Exercise:
Pick out every line of the entries below where "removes" occurs, and copy those lines.

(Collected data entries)
┌──
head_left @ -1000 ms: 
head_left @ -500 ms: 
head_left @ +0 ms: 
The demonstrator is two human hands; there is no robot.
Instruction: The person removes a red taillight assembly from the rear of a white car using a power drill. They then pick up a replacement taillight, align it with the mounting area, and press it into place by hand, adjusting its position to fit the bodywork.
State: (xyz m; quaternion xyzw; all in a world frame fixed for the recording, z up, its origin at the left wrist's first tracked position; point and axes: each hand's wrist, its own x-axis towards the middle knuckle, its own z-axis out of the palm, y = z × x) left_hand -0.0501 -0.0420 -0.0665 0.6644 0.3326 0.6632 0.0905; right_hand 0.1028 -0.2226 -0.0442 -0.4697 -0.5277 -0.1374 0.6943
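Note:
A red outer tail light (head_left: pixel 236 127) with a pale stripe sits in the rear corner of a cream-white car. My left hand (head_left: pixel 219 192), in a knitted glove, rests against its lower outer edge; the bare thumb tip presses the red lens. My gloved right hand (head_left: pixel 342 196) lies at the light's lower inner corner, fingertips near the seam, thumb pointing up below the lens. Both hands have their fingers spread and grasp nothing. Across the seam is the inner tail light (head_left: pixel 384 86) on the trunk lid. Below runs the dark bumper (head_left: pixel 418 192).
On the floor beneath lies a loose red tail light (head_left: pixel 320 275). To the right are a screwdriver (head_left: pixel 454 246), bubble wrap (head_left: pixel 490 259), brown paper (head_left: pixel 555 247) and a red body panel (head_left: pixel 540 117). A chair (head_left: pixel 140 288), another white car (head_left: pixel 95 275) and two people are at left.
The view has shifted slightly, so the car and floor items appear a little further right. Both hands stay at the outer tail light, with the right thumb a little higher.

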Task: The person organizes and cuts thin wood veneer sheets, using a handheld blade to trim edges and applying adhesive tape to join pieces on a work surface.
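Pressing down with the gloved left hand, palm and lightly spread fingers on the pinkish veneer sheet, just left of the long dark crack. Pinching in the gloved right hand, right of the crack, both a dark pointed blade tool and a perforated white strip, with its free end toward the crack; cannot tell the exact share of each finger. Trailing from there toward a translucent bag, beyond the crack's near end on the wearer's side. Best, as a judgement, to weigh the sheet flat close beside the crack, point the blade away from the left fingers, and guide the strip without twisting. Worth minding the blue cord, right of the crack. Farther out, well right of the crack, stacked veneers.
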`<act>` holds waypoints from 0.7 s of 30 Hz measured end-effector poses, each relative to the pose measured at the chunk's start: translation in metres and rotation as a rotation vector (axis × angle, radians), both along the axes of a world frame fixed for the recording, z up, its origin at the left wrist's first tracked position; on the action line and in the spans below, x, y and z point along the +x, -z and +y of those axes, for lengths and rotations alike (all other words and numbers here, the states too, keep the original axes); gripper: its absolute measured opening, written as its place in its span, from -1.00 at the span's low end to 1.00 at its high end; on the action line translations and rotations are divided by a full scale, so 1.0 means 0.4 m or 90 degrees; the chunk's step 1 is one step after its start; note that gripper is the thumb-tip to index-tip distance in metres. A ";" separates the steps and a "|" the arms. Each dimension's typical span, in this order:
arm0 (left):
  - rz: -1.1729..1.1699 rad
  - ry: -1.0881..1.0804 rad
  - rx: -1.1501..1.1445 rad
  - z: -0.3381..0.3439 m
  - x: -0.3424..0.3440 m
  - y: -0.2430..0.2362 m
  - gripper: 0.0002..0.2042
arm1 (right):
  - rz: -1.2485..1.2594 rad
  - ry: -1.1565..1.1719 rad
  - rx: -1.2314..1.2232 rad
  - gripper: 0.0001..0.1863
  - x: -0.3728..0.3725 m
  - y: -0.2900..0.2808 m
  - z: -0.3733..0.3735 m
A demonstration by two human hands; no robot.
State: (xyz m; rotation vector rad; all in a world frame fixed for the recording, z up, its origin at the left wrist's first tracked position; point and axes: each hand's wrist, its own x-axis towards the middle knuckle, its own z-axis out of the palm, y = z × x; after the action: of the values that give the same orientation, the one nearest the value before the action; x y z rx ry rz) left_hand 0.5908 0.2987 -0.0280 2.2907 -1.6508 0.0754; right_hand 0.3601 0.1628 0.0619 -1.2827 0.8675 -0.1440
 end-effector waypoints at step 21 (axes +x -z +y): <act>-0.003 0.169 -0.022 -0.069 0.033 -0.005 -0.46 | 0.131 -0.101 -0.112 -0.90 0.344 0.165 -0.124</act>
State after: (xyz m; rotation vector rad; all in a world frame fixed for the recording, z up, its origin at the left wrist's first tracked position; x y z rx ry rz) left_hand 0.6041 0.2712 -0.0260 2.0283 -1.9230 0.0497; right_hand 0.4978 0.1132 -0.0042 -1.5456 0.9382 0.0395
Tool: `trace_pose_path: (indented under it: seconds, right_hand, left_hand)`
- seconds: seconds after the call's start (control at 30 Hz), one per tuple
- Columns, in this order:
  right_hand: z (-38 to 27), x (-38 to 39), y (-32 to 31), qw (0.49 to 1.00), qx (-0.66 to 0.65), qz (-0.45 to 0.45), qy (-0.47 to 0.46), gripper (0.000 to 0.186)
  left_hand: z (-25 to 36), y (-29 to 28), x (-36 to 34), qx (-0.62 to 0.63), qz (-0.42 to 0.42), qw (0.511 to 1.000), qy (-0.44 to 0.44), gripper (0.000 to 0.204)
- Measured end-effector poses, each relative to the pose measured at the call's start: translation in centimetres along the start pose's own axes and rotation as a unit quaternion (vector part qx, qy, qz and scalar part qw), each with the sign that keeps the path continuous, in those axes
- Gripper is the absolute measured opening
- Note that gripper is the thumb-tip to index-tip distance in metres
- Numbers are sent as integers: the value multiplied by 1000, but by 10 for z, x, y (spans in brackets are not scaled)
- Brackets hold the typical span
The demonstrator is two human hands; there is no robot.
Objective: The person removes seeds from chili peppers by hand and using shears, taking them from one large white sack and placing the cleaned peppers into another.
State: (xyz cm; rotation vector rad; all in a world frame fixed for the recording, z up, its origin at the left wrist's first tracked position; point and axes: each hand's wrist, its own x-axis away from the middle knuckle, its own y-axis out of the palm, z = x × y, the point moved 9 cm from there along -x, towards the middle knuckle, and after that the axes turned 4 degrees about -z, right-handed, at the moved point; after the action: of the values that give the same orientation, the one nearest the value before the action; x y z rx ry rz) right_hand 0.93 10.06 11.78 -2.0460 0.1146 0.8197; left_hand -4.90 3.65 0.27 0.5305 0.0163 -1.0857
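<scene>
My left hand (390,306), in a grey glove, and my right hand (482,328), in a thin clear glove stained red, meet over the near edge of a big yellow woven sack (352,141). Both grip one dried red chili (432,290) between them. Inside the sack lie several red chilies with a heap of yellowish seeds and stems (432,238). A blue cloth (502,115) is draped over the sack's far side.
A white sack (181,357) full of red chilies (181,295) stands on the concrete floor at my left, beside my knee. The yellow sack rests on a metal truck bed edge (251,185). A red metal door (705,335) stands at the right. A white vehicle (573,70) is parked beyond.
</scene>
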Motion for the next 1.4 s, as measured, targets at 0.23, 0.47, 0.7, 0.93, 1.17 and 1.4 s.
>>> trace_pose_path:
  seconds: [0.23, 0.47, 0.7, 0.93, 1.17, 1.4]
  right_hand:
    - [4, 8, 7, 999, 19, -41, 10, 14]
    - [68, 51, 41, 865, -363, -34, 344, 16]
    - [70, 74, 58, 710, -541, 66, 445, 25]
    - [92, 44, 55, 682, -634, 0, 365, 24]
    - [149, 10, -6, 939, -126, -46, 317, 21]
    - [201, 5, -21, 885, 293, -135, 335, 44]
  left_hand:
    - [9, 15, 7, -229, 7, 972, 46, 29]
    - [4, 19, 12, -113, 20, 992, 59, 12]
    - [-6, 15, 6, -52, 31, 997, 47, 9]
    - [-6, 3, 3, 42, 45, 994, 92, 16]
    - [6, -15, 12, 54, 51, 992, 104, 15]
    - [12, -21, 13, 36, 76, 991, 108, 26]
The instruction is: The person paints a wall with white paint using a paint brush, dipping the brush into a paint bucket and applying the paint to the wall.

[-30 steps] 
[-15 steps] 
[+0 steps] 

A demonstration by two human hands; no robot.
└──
Expected answer:
Instruction: The person removes a red taillight assembly from the rear of a white car using a power drill. They then pick up a replacement taillight, align it with the mounting area, and press it into place by hand, adjusting its position to fit the bodywork.
Objective: The person removes seeds from chili peppers by hand and using shears, taking them from one large white sack and placing the cleaned peppers into another.

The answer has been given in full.